Email: IGN Podcast (I know you’ve listened)

Hi, Sean!

I was listening to IGN’s Nintendo Podcast yesterday and I literally wanted to give you a call because you HAD to listen too.

But i’ve just seen a post on the blog and I’m about to read it.

It is really sad that IGN is doing this kind of crap with loyal readers and fans. To bring hardcore douches on a Nintendo podcast? What was the point of that?

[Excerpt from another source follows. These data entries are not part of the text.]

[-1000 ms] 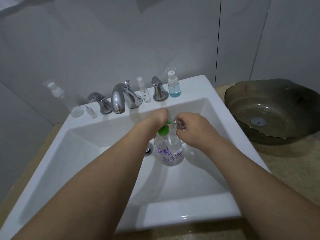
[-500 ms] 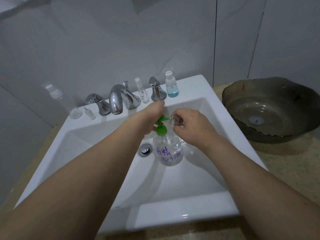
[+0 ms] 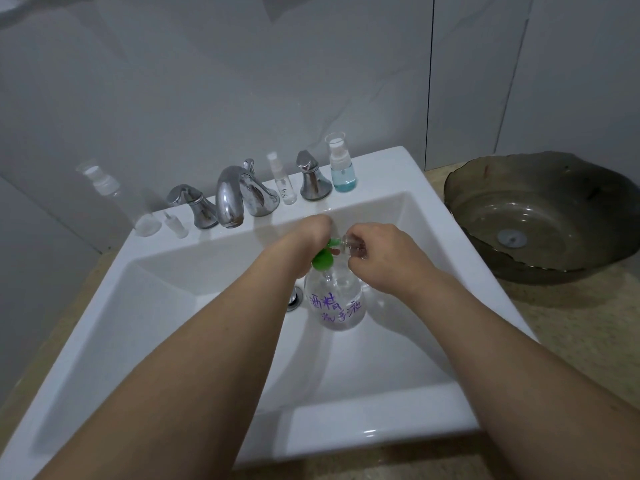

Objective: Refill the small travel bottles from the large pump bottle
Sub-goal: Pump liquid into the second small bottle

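Note:
A large clear pump bottle (image 3: 341, 304) with purple writing and a green pump head (image 3: 323, 258) stands in the white sink basin (image 3: 173, 306). My left hand (image 3: 311, 233) rests on top of the green pump head, its fingers hidden from view. My right hand (image 3: 382, 252) grips a small clear travel bottle (image 3: 349, 245), its open mouth held against the green nozzle. On the back ledge stand other small bottles: a blue-liquid pump bottle (image 3: 342, 171), a thin spray bottle (image 3: 284, 183), a tall clear bottle (image 3: 121, 202) and a tiny one (image 3: 175, 226).
A chrome faucet (image 3: 232, 199) with two handles (image 3: 192, 206) (image 3: 311, 180) stands on the ledge behind the basin. The drain (image 3: 294, 299) lies left of the pump bottle. A dark glass vessel bowl (image 3: 540, 216) sits on the beige counter to the right.
My view has shifted slightly. Both hands stay at the pump head and the small bottle stays at the nozzle.

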Motion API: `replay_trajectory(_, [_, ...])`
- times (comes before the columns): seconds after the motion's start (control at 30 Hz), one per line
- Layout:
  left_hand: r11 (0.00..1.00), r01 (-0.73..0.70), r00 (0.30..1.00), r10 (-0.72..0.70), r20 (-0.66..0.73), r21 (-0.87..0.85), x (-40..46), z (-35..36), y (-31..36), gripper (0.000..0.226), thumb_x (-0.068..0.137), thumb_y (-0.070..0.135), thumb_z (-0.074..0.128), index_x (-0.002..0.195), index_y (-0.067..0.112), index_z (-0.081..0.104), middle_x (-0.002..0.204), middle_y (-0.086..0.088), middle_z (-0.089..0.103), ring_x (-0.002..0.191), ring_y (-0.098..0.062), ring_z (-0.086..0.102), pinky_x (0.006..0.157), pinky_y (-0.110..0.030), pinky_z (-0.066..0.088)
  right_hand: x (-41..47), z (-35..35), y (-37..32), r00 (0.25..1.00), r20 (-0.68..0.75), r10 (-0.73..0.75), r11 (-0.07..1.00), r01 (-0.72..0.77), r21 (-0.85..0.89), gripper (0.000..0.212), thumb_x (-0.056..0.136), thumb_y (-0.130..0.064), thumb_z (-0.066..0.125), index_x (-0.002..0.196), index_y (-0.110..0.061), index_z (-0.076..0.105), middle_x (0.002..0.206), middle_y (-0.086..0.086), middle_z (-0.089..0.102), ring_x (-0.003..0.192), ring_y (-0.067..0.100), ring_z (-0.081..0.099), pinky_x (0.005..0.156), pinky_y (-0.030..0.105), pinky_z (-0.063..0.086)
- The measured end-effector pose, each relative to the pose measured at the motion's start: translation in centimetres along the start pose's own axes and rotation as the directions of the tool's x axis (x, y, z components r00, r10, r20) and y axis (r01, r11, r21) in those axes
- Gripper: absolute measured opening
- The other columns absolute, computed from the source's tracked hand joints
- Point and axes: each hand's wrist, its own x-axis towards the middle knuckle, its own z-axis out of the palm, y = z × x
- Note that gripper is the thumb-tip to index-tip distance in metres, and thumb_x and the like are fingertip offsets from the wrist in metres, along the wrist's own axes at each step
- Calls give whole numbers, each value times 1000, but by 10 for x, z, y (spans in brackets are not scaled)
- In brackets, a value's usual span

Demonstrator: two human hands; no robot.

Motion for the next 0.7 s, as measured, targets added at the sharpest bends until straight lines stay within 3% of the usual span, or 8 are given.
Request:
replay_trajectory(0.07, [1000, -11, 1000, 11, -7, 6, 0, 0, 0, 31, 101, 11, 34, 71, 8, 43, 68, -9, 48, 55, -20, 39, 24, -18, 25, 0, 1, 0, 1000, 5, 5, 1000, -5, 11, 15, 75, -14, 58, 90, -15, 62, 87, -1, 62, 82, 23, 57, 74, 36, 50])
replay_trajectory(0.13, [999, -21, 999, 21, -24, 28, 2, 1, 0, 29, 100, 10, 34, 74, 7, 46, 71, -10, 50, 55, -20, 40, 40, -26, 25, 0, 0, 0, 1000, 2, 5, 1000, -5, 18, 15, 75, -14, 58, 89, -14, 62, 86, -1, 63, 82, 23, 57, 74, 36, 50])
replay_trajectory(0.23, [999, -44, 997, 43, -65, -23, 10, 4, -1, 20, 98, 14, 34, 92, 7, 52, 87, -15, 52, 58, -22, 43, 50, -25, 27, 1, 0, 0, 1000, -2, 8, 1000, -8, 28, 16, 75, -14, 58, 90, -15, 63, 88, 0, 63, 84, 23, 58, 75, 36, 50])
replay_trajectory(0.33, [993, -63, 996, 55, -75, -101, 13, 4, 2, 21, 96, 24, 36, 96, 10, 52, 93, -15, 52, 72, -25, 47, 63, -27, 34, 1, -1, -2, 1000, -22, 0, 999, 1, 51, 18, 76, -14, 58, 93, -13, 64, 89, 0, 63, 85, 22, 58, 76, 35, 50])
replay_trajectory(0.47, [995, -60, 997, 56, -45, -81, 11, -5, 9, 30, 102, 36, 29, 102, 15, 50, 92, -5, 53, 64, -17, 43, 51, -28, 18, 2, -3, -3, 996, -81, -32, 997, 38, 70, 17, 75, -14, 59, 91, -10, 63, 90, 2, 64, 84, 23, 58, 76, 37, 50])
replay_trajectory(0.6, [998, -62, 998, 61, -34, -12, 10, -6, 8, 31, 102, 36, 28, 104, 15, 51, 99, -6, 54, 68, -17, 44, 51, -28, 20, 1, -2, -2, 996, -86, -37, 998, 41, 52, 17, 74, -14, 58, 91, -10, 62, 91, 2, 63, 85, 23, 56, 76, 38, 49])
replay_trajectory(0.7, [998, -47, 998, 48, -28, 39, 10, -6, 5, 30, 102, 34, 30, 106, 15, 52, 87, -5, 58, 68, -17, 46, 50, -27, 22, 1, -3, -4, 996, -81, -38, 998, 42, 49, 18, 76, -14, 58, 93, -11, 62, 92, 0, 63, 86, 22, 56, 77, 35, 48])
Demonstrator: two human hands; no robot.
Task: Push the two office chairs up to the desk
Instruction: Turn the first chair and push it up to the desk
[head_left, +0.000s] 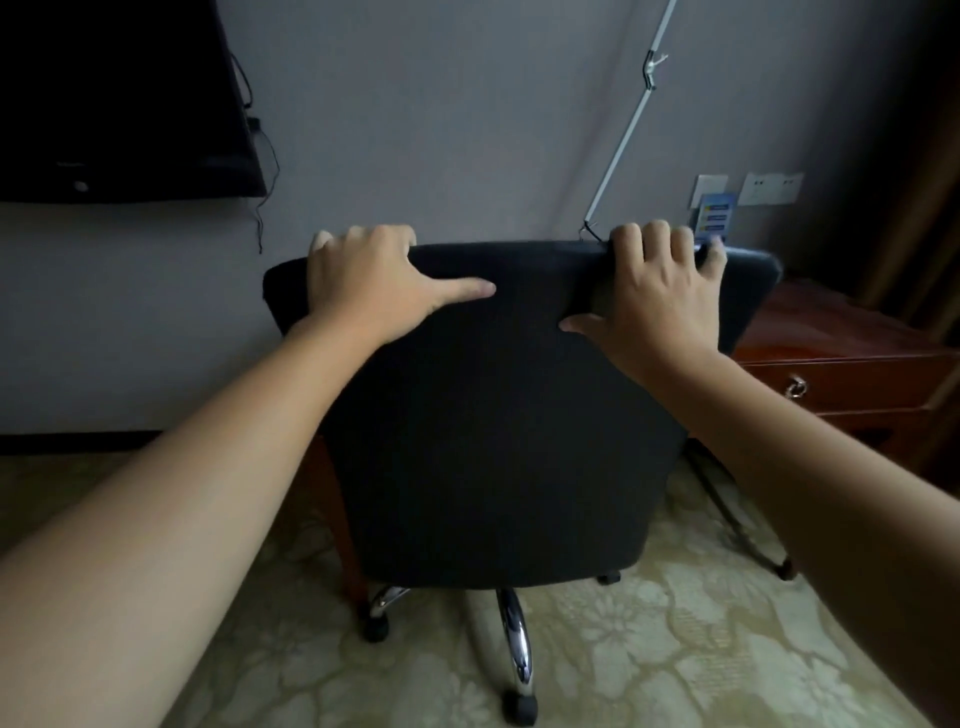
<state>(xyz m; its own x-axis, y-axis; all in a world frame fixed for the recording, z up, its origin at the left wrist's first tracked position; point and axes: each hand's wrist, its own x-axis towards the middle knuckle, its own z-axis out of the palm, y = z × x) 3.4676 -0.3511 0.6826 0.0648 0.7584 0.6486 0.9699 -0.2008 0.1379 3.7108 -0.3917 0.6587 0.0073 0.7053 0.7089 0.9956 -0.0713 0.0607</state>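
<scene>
One head-worn wide view looks forward and down from just behind a chair back (488, 415). It sits close, facing the wall (441, 130), with carpet (649, 649) along the bottom.

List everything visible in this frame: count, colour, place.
Office chair: one, black with chrome base, centre, backrest toward camera.
Desk: one, reddish-brown wood, right, behind the chair; drawer with ring pull.
Television: one, black, wall-mounted, upper left.
Lamp arm: one, silver, slanting above the chair.
Wall sockets: white, right wall.
Card stand: one, blue, on desk.
Carpet: beige floral, floor.
Left hand: gripping backrest top.
Right hand: gripping backrest top.
</scene>
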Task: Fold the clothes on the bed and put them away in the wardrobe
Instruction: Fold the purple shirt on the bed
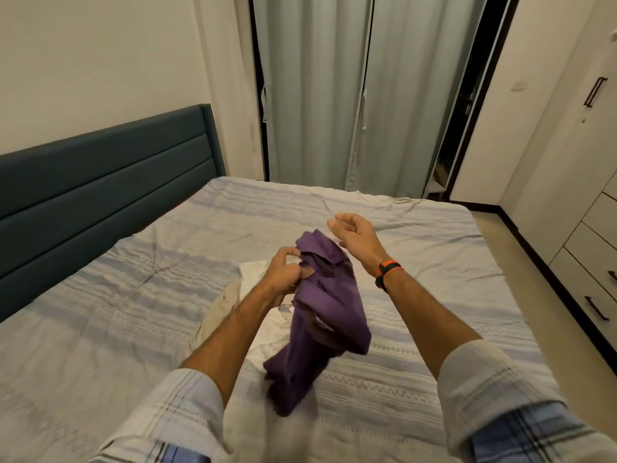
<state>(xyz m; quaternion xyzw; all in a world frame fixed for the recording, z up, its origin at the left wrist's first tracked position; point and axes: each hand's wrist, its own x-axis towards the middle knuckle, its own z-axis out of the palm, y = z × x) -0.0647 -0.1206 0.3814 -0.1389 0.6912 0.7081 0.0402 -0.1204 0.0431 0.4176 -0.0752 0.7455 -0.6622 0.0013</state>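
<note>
So the thing your next move hangs on: the purple garment (325, 315) dangles from your left hand (283, 274), long axis running from the pinch down and toward you, bunched and twisted, with its low end touching or just over the bed (434, 295), can't tell which. Left grip is pinching the cloth near its top edge. Your right hand (355, 233) is just past the garment's upper end, fingers loosely curled, holding nothing, close to the fabric but not on it. So right is the free one, and the nearest loose bit for it is that top corner right beside it. My guess is you'd grab there and spread it flat. White clothes (263, 332) and a beige piece (218, 310) lie on the bed under your left forearm. Wardrobe (581, 168) is off to your right.
</note>
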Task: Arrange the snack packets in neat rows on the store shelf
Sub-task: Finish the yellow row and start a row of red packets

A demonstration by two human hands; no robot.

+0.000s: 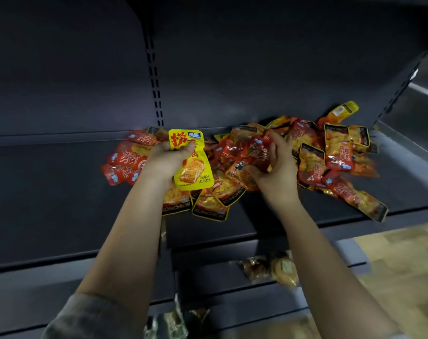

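L hand (167,159) pinches yellow pkt (192,165), thumb on top; R hand (272,162) at its 3 o'clock, fingers curled round red pkt (258,152), over pile (330,155) on shelf (61,187).

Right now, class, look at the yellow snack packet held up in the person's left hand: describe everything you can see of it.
The yellow snack packet is a small, glossy, flat plastic pouch with rounded corners. Large red characters and a small blue logo patch mark its top; a picture of golden-brown food slices fills its lower half, above a line of small print. It looks sealed, stands roughly upright and slightly tilted, lifted above the heap of packets on the dark shelf. The left hand pinches it near the top, thumb across its front.
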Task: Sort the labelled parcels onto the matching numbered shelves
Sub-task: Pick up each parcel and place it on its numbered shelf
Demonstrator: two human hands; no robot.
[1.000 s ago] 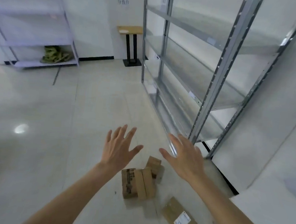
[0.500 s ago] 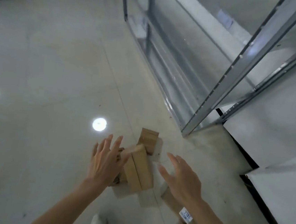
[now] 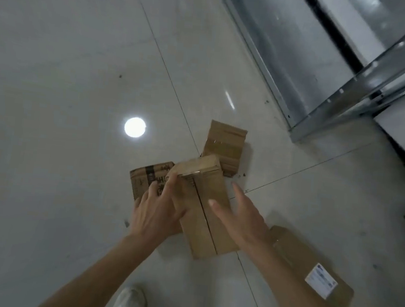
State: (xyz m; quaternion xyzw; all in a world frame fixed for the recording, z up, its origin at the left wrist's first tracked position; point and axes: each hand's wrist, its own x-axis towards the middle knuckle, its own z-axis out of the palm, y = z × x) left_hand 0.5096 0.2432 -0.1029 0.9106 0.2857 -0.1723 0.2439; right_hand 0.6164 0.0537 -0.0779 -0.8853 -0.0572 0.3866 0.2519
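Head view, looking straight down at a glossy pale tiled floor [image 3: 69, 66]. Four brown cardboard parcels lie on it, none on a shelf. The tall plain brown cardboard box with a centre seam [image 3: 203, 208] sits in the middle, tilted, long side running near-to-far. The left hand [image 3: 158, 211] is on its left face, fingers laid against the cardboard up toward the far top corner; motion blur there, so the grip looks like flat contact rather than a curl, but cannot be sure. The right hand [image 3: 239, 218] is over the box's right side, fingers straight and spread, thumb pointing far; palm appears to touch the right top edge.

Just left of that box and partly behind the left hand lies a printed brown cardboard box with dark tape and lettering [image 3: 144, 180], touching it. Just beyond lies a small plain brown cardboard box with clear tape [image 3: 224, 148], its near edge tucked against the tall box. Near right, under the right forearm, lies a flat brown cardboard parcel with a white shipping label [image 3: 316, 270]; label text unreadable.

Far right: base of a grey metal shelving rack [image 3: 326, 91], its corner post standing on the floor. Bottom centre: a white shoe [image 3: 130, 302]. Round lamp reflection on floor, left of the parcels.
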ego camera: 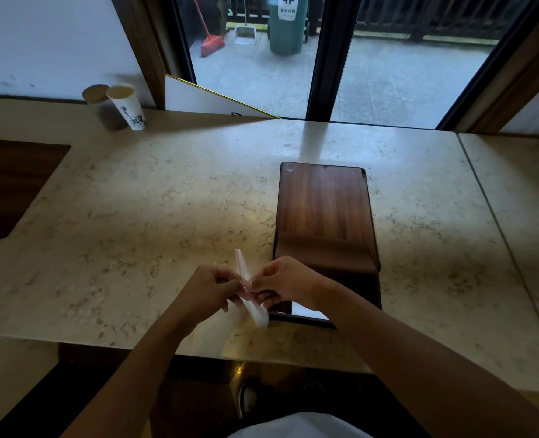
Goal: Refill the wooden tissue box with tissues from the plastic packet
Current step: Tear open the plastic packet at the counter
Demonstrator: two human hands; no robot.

When they bash the Wii is because it’s ridiculous; but when a reader defends the Wii, then the reader is ridiculous for not wanting, ‘OF COURSE’, a HD gaming system with achievements.

My gosh, IGN is gone too.
Do you have an Insider subscription plan? :)
Of course not.

What is going on is very similar to how the newspaper industry began to decline. Newspapers, as well as TV media, began to start saying whatever they wanted. People would write in as helpful readers to help correct the newspaper article or whatever. The newspaper’s response was to laugh at the reader and say, “You do not know how to do proper journalism”. The news business is the only business I can think of where the customer is told he is wrong. Very rapidly, an erosion of viewers occurred with TV media and newspapers. They fled to alternatives such as forums and blogs on the Internet.

These game websites might think they are immune since they get exclusive previews and exclusive reviews before anyone else. But they should be warned that even the major newspapers and TV media thought the same exact way. The ‘traditional media’ kept jerking on viewers’ chains, kept making non-news into news, and kept bleeding the editorials into the news where one can no longer tell any difference between the two. And ‘traditional media’ is currently on its death bed. The ‘traditional media’ thought everyone would keep putting up with their crap. And look at where that brought them.

The “Game Industry” consists of organizations of interlocking self-interests. For example, the ‘game journalism’ and the ‘game companies’ are very different but their self-interests interlock them. ‘Game journalists’ will suck up just to get exclusive content. ‘Game companies’ will speak only to the ‘game journalists’ if it means they can easily control them. And there are other groups too such as the ‘analysts’. Why does Michael Pachter sound as if he is on the payroll of Take Two?

Perhaps we’ve been going at bringing down the “Game Industry” in the wrong way by targeting it generally. Perhaps if we target one or two of these interlocking self-interests specifically, the entire system will come crashing down. I will try to come up with some ideas.

In order for gamers to win, the “industry” must lose.